A los 99 años, y después de un fin de semana con síntomas asociados a una "gripe fuerte" según su entorno, situación que le impidió conducir su programa de televisión, Mirtha Legrand debió ser internada el domingo a la noche complicaciones en su cuadro respiratorio. Está en una habitación del tercer piso del sanatorio Mater Dei, en Palermo.
Tiene un diagnóstico de bronquitis y, mientras la tratan por esa patología, le siguen realizando estudios.
Si bien ningún integrante de su familia dio declaraciones, desde el círculo de sus allegados se confirmó que la diva fue derivada a un sanatorio para controlar mejor su sintomatología, teniendo en cuenta su edad, aunque su estado de salud general es bastante bueno. Y su actitud de trabajar, al menos una vez por semana, lo dice todo. También es una señal de su actitud ante la vida su nutrida agenda social, que la lleva a eventos, funciones teatrales, estrenos de todo tipo.
Esta vez, cumplir con esa agenda en pleno invierno le jugó una mala pasada, ya que por prescripción médica ella debía tener, como máximo, tres salidas semanales. Sólo que la última semana de agosto decidió hacer tres salidas seguidas, en las que tomó frío y, a partir de ahí, comenzaron a instalarse los síntomas que ella describió como "un resfriado".
Mirtha Legrand y Marcela Tinayre junto al empresario Martín Cabrales, Fabián Perechodnik y Gino Bogani en el encuentro junto al embajador Diego Cánepa y su familia.
No es que Mirtha sea una persona desobediente con los médicos, sólo que por sus ganas de salir y su incapacidad de negarse a la enormidad de invitaciones que le llega de todo lados le resulta difícil quedarse en su casa.
Una de las salidas la realizó a fines de agosto junto a su hija, Marcela Tinayre, y su modisto personal y amigo de la familia, Gino Bogani, entre otras figuras: fue invitada a la Embajada de Uruguay, quien el embajador Diego Cánepa la recibió junto a parte de su propia familia.

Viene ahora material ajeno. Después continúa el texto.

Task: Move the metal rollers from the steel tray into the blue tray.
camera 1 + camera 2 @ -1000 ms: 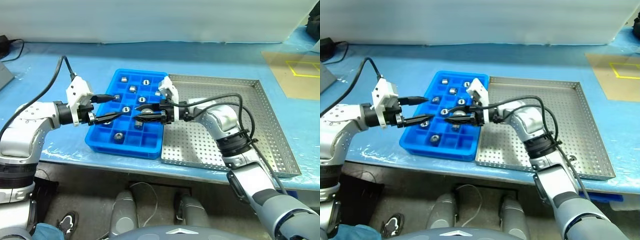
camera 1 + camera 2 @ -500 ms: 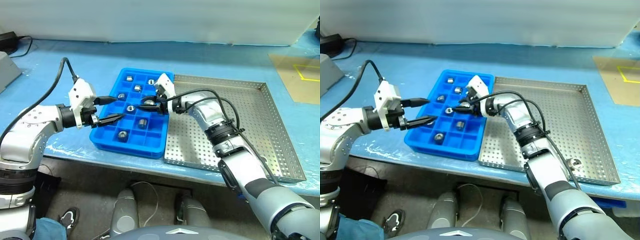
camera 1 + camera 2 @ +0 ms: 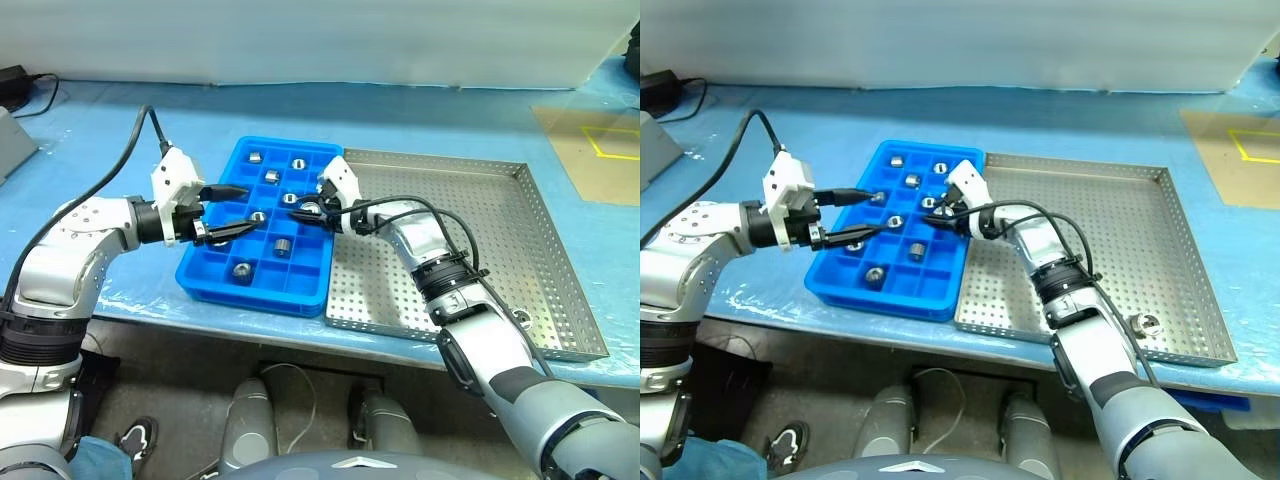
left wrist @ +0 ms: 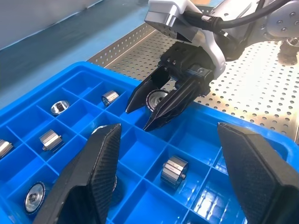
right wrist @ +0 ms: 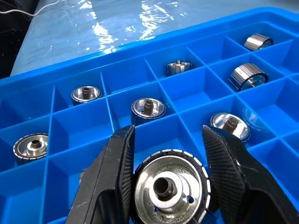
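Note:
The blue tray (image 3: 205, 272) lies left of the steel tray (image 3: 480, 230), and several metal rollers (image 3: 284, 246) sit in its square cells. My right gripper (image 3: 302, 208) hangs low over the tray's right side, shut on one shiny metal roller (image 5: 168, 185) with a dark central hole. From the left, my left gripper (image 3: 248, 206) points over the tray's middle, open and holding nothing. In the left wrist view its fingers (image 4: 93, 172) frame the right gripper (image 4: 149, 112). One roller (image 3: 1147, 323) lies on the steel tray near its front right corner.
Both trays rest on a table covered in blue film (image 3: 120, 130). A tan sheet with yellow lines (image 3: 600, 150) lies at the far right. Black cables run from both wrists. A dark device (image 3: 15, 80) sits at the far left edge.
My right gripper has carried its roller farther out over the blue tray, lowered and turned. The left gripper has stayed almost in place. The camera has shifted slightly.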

Al día siguiente de esa "escapadita social" quiso ser parte de la gala solidaria por los comedores de Margarita Barrientos, donde compartió la velada con varios famosos. Y también le sumó la grabación de su programa que se emitió el sábado 30, La noche de Mirtha, por El Trece.
Mirtha Legrand junto a Margarita Barrientos en la gala solidaria. Foto Julio Ruiz
Pero dado que la tos iba creciendo y que iban apareciendo otros síntomas respiratorios, no graves en principio, su familia y su médico le pidieron que por favor no hiciera el programa de este sábado, que se graba los viernes. Muy a su pesar aceptó faltar, verbo que "no me gusta nada".
Y debió verlo por televisión. Y el domingo, el día en el que ella reúne en su casa a sus amigos y parte de su familia para celebrar "el té de Mirtha", resolvió suspender la cita y unas horas más tarde se tomó la decisión conjunta de llevarla al Mater Dei.
Cómo fue la noche de Mirtha sin Mirtha
Más allá de que le fascine y le haga bien trabajar, Mirtha tenía armada una mesaza picante para este sábado 5 de agosto, con las abogadas del Wandagate: Ana Rosenfeld por el lado de Wanda y Elba Marcovecchio -la viuda de jorge Lanata- por el lado de Mauro Icardi.
La noche de Mirtha, por El Trece, pero sin su anfitriona habitual, promedió lo mismo que la semana pasada: 3,5 puntos. Fue una mesa caliente para Juanita, ya que dos de las cuatro invitadas eran las abogadas que saben hacer uso de las cámaras y del chicaneo mediático.
"La noche de Mirtha" quedó este sábado en manos de su nueta, Juana Viale.
Volaron dardos verbales cada dos segundos, a tal puntos que las otras dos comensales apenas su pudieron meter bocadillo: las periodistas Luciana Rubinska y Karina Iavícoli.
No entró al Top Five ni al podio del canal, ya que el programa se ubicó en el cuarto lugar.
En el arranque de la emisión, Juanita comentó que “la abuelita está con gripe (...) Se está recuperando con sus tecitos y sus ungüentos naturales”, tiró con cara de pícara, para enseguida aclarar, como corresponde: “Mentira, todos son medicamentos”.